Columbus Crew II llega con 18 goles a favor y 17 en contra, goal difference total de +1, pero su doble cara es evidente: en casa encaja una media de 0.8, mientras que en sus viajes se dispara a 2.6 goles en contra. El “escudo” se deshace lejos de su estadio. El “cazador” visitante sigue siendo peligroso (7 goles fuera, media away de 1.4), pero no suficiente para compensar una estructura defensiva que sufre en transición y en duelos abiertos.

En la “sala de máquinas”, la historia se cuenta a través de perfiles. En Cincinnati II, nombres como C. Sphire y M. Sullivan se convierten en bisagra: jugadores llamados a sostener la presión alta, cerrar líneas de pase y lanzar a A. Chavez, L. Orejarena y S. Chirila en transiciones. El banco ofrece variantes ofensivas y de energía, con D. Hurtado, N. Gassan, S. Lachekar o G. Marioni listos para cambiar ritmos.

Columbus Crew II, con T. Brown y B. Adu-Gyamfi como piezas de equilibrio, y G. De Libera o N. Rincon como enlaces ofensivos, buscó imponer su idea de juego combinativo. Pero el contexto del partido —un Cincinnati II agresivo, espoleado por su fortaleza local— obligó al bloque visitante a correr demasiado hacia atrás, justo donde su estructura estadísticamente más sufre.

IV. Pronóstico estadístico y lectura final

Si trasladamos el lenguaje de la temporada al plano de la probabilidad, el guion previo ya sugería un escenario favorable al local: un FC Cincinnati II que en casa gana 3 de 4, marca más del doble de lo que encaja y no ha fallado ninguno de sus penaltis totales (1 lanzado, 1 convertido, 100.00%), frente a un Columbus Crew II que, en sus viajes, pierde 4 de 5 y permite 13 goles.

En términos de “xG teórico” —a partir de ritmos goleadores—, el partido apuntaba a un intercambio abierto, con Cincinnati II generando volumen ofensivo y Crew II encontrando ocasiones, pero penalizado por su fragilidad.
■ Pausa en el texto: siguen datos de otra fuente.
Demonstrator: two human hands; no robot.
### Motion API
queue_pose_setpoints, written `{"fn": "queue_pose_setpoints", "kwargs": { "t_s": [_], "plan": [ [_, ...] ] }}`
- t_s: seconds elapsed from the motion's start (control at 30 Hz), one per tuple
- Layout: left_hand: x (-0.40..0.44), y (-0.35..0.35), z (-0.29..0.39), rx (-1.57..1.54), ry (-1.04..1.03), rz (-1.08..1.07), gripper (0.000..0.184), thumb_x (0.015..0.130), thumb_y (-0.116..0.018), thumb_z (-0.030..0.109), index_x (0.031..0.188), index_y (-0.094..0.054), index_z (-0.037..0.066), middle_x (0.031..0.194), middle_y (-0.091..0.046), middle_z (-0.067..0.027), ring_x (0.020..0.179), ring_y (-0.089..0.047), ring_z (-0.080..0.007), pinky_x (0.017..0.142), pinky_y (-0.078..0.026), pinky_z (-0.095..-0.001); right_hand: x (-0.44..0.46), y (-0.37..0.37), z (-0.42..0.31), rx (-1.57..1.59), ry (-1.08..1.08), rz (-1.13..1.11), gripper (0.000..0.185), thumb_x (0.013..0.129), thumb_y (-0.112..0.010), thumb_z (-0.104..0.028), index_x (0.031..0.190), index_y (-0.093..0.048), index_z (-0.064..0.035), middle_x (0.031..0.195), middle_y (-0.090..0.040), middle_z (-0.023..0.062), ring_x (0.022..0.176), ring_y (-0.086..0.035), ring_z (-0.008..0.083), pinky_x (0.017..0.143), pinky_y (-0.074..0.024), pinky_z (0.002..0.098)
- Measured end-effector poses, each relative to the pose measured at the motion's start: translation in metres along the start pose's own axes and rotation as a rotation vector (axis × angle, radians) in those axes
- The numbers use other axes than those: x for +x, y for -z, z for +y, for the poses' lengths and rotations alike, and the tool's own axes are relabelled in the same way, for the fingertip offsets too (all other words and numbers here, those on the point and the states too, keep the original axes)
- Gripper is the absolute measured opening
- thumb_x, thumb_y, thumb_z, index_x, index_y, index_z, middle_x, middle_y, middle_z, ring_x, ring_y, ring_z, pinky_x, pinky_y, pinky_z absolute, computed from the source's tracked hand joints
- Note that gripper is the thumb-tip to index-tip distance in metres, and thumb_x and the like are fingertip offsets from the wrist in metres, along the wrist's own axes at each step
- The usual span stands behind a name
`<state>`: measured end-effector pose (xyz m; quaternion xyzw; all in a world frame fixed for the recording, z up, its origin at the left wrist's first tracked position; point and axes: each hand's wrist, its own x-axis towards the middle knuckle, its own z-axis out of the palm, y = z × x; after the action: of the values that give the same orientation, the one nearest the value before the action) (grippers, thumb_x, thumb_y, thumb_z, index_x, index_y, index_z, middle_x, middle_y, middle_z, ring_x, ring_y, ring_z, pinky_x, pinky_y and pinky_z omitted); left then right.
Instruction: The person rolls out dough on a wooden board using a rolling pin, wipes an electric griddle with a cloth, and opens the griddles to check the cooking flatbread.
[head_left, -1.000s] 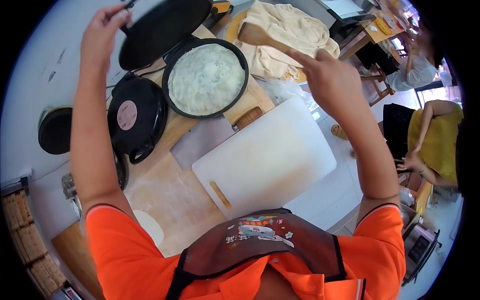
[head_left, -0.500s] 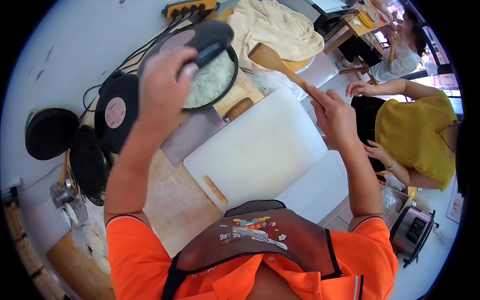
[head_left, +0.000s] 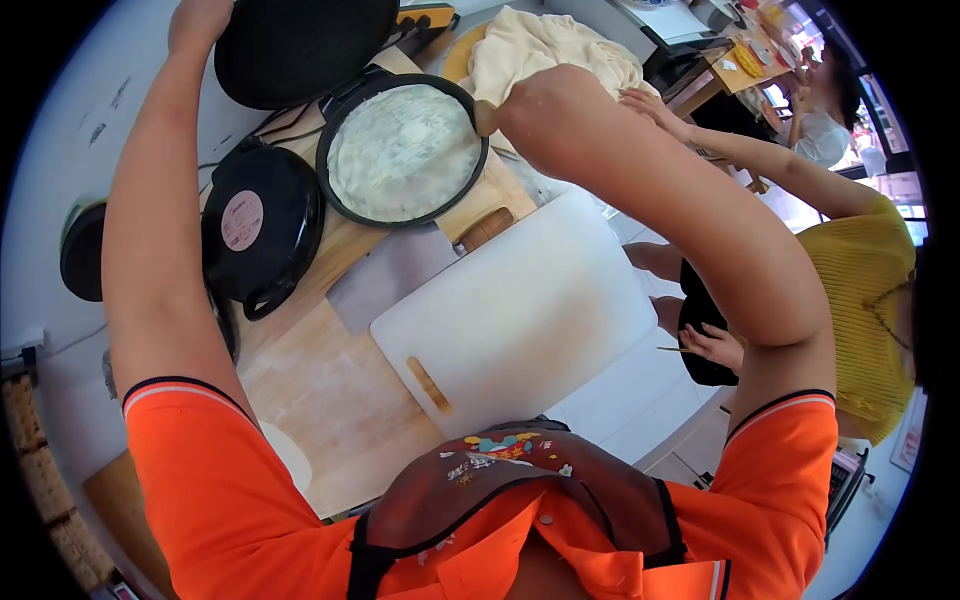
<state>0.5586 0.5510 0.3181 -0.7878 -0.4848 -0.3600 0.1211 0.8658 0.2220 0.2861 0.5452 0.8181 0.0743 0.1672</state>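
Observation:
Near the top left, my left hand [head_left: 201, 24] is closed at the edge of the raised black lid [head_left: 305, 50]; its fingertips are cut off by the frame. The open round pan [head_left: 325, 165] holds a pale flatbread [head_left: 405, 152]. My right hand [head_left: 555, 115] is closed round the wooden spatula [head_left: 486, 118], whose visible end meets the pan's right rim. Most of the spatula is hidden by the hand. Below the pan lies a cleaver [head_left: 390, 277] beside a white cutting board [head_left: 520, 310].
A closed black pan [head_left: 262, 225] sits left of the open one. Cream cloth [head_left: 545, 50] lies behind my right hand. A person in a yellow top [head_left: 860, 300] stands at the right, one arm reaching toward the cloth. Another person [head_left: 825, 120] is farther back.
The lid, lowered over the pan half a second ago, is raised again with my left hand. My right hand has brought the spatula left to the pan's rim. The person in yellow has reached toward the cloth.

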Motion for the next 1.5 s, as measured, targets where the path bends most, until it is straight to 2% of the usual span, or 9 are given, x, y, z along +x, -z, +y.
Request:
{"fn": "queue_pose_setpoints", "kwargs": {
  "t_s": [0.2, 0.4, 0.43, 0.7, 0.83, 0.97, 1.07, 1.17, 1.5],
  "plan": [
    [-0.006, -0.013, -0.006, -0.184, 0.199, -0.048, 0.043, 0.086, -0.053, 0.008, 0.127, -0.066, -0.001, 0.121, -0.069, -0.0261, 0.117, -0.062, -0.0462, 0.104, -0.049, -0.0454, 0.015, 0.018, 0.019, 0.1, -0.072, -0.118, 0.023, 0.084, -0.07, -0.004, 0.103, -0.081, -0.0119, 0.092, -0.076, 0.0106, 0.089, -0.073, 0.0291, 0.074, -0.0572, 0.0408],
    [-0.081, -0.022, 0.044, -0.083, -0.073, -0.023, 0.052, 0.085, -0.065, 0.016, 0.136, -0.061, 0.007, 0.143, -0.057, -0.0274, 0.133, -0.055, -0.0387, 0.11, -0.044, -0.0467, 0.017, 0.003, 0.037, 0.156, -0.109, -0.092, 0.022, 0.084, -0.072, -0.004, 0.104, -0.081, -0.0092, 0.092, -0.075, 0.0129, 0.091, -0.073, 0.0298, 0.078, -0.0557, 0.0418],
    [-0.095, -0.041, 0.048, 0.085, -0.242, 0.048, 0.031, 0.092, -0.068, 0.021, 0.122, -0.072, 0.012, 0.122, -0.073, -0.0073, 0.114, -0.069, -0.0276, 0.1, -0.051, -0.0389, 0.021, -0.006, 0.043, 0.199, -0.098, -0.095, 0.022, 0.085, -0.073, -0.005, 0.104, -0.081, -0.0092, 0.092, -0.075, 0.0131, 0.09, -0.073, 0.0297, 0.077, -0.0556, 0.0419],
    [-0.251, -0.067, 0.155, -0.256, -0.25, -0.414, 0.032, 0.084, -0.068, 0.008, 0.115, -0.072, 0.013, 0.117, -0.067, -0.0075, 0.118, -0.059, -0.0294, 0.106, -0.037, -0.0481, 0.052, 0.002, 0.064, 0.099, 0.126, -0.16, 0.021, 0.085, -0.075, -0.01, 0.105, -0.081, -0.01, 0.089, -0.075, 0.013, 0.074, -0.07, 0.028, 0.069, -0.0549, 0.0391],
    [-0.272, -0.062, 0.171, -0.254, -0.152, -0.492, 0.029, 0.086, -0.068, 0.006, 0.113, -0.073, 0.013, 0.117, -0.068, -0.0081, 0.12, -0.058, -0.0294, 0.108, -0.035, -0.049, 0.079, 0.044, 0.04, -0.041, 0.107, -0.432, 0.028, 0.084, -0.074, -0.016, 0.108, -0.08, -0.0025, 0.107, -0.076, 0.0186, 0.099, -0.071, 0.0346, 0.083, -0.0544, 0.0474],
    [-0.283, -0.053, 0.178, -0.261, -0.066, -0.516, 0.029, 0.085, -0.068, 0.006, 0.112, -0.073, 0.013, 0.118, -0.067, -0.0083, 0.121, -0.058, -0.0299, 0.108, -0.035, -0.0487, 0.097, 0.011, 0.073, 0.107, 0.117, -0.609, 0.02, 0.092, -0.072, -0.028, 0.089, -0.079, -0.01, 0.072, -0.069, 0.0076, 0.063, -0.061, 0.0231, 0.058, -0.0477, 0.0408],
    [-0.286, -0.05, 0.175, -0.306, -0.008, -0.49, 0.031, 0.085, -0.068, 0.006, 0.115, -0.072, 0.013, 0.121, -0.067, -0.0087, 0.121, -0.058, -0.0305, 0.108, -0.036, -0.049, 0.051, -0.015, 0.086, 0.347, 0.023, -0.46, 0.035, 0.089, -0.071, -0.014, 0.124, -0.077, -0.0131, 0.093, -0.076, 0.0074, 0.08, -0.068, 0.0201, 0.075, -0.0542, 0.0351],
    [-0.29, -0.056, 0.168, -0.345, 0.035, -0.416, 0.036, 0.084, -0.067, 0.006, 0.119, -0.07, 0.012, 0.123, -0.066, -0.0094, 0.122, -0.057, -0.0314, 0.109, -0.036, -0.049, -0.011, -0.029, 0.077, 0.572, -0.065, -0.291, 0.031, 0.089, -0.072, -0.014, 0.119, -0.079, -0.0124, 0.103, -0.078, 0.013, 0.096, -0.073, 0.027, 0.091, -0.0539, 0.0386],
    [-0.299, -0.063, 0.173, -0.387, 0.102, -0.339, 0.04, 0.083, -0.068, 0.007, 0.123, -0.067, 0.01, 0.13, -0.065, -0.0124, 0.124, -0.057, -0.0334, 0.108, -0.039, -0.0485, -0.078, -0.133, 0.041, 0.771, -0.167, 0.004, 0.039, 0.097, -0.067, -0.018, 0.135, -0.07, -0.0165, 0.098, -0.077, 0.0145, 0.08, -0.071, 0.0238, 0.077, -0.0543, 0.0348]
  ]
}}
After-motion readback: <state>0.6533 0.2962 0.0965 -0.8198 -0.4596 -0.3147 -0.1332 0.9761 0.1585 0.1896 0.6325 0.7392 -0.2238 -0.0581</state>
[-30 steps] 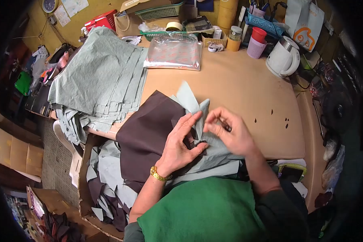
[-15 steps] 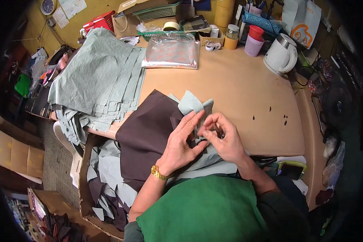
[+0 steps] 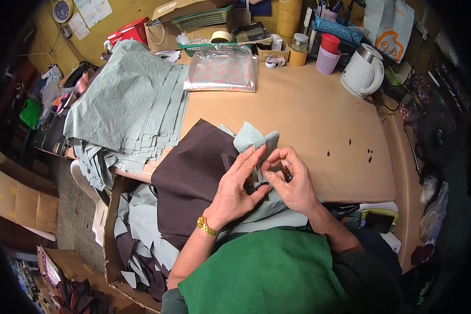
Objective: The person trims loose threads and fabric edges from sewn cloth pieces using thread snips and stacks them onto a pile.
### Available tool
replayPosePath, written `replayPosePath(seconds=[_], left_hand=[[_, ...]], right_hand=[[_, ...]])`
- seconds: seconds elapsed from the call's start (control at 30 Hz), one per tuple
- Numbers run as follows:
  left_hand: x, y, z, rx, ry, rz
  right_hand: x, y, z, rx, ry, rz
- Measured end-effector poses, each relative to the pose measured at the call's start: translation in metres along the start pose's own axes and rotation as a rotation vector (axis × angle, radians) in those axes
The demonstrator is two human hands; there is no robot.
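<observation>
My left hand (image 3: 239,183), a gold watch at its wrist, holds a pale grey-green cloth (image 3: 249,137) between thumb and fingers. The cloth's upper end stands folded above the fingertips. Close on the right, my right hand (image 3: 294,183) is closed, thumb and forefinger pinched near the cloth. A small dark tool (image 3: 286,173) shows inside its curled fingers; its kind I cannot make out. Dark brown fabric (image 3: 191,172) spreads left of my left hand, over the table edge. More grey-green cloth lies below both hands, partly hidden.
A stack of grey-green sheets (image 3: 125,99) covers the table's left side. A plastic-wrapped pack (image 3: 221,70) lies at the back. A white kettle (image 3: 362,71) stands at the back right. A cardboard box (image 3: 110,246) of fabric scraps sits at lower left.
My right hand's fingers have shifted slightly, and the dark tool in them shows more clearly. My left hand keeps its hold on the cloth.
</observation>
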State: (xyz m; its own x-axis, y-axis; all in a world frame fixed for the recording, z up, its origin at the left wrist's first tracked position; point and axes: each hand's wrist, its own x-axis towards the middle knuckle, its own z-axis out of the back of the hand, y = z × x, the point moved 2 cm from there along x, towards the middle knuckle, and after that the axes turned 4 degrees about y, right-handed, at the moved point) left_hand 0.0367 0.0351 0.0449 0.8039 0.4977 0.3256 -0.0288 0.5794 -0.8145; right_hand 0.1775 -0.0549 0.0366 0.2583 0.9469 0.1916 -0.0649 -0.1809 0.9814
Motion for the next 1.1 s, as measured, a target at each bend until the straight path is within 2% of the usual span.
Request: replayPosePath(seconds=[0.07, 0.13, 0.17, 0.37, 0.43, 0.57, 0.63, 0.7, 0.73, 0.8, 0.83, 0.9, 0.93, 1.0, 1.1], left_hand=[[0.001, 0.002, 0.000, 0.003, 0.001, 0.000], [0.002, 0.002, 0.000, 0.069, -0.024, -0.137], [0.002, 0.002, -0.001, 0.068, -0.023, -0.137], [0.001, 0.001, -0.001, -0.024, 0.026, 0.047], [0.000, 0.008, -0.005, 0.079, -0.005, -0.133], [0.001, 0.002, -0.009, 0.218, -0.095, -0.250], [-0.002, -0.007, -0.002, 0.023, -0.095, 0.090], [-0.002, -0.009, 0.004, 0.042, -0.104, 0.143], [-0.001, 0.001, 0.006, -0.014, -0.024, 0.205], [0.003, 0.012, 0.016, -0.077, 0.125, 0.339], [0.005, 0.031, 0.015, -0.075, 0.172, 0.303], [0.011, 0.056, 0.008, -0.300, 0.276, 0.231], [0.016, 0.064, 0.006, -0.298, 0.274, 0.233], [0.022, 0.074, -0.005, -0.798, 0.447, 0.436], [0.032, 0.082, -0.016, -0.850, 0.403, 0.401]], right_hand=[[0.000, -0.001, 0.000, -0.020, 0.018, -0.034], [0.001, 0.001, 0.001, 0.009, -0.045, 0.045], [0.001, 0.002, 0.002, 0.009, -0.046, 0.044], [-0.001, 0.004, 0.002, 0.015, 0.035, -0.134], [-0.001, 0.005, 0.001, -0.100, 0.075, -0.197], [0.000, -0.011, 0.003, -0.095, 0.031, -0.110], [0.000, -0.013, 0.003, 0.000, -0.029, -0.106], [0.000, -0.027, 0.000, 0.075, -0.041, -0.052], [0.000, -0.030, -0.002, 0.151, -0.052, 0.003], [-0.005, -0.030, -0.007, 0.171, -0.008, -0.024], [-0.006, -0.029, -0.009, 0.188, 0.033, -0.050], [-0.005, -0.021, -0.012, 0.225, 0.015, -0.065], [-0.005, -0.019, -0.010, 0.132, 0.039, -0.082], [-0.004, -0.018, -0.010, 0.038, 0.064, -0.101], [-0.005, -0.020, -0.010, 0.098, 0.037, -0.084]])
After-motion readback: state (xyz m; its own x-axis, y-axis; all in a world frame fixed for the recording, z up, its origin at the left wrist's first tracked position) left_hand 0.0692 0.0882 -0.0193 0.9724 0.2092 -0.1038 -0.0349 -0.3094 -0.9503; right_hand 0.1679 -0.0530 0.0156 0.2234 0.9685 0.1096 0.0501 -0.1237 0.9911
El 2-1 final encaja con esa proyección: un duelo equilibrado en tramos, pero con el local imponiendo su pegada y su solidez relativa.

Following this result, la narrativa de ambos se ajusta: Cincinnati II confirma que su camino hacia los puestos nobles pasa por hacer del NKU Soccer Stadium una fortaleza innegociable; Columbus Crew II, pese a seguir en zona alta, recibe otro aviso de que su candidatura real al play-off de 1/8-finals dependerá de reparar, de una vez, su versión away. En una liga sin empates para ninguno de los dos, cada noche como esta pesa doble en la construcción del carácter colectivo.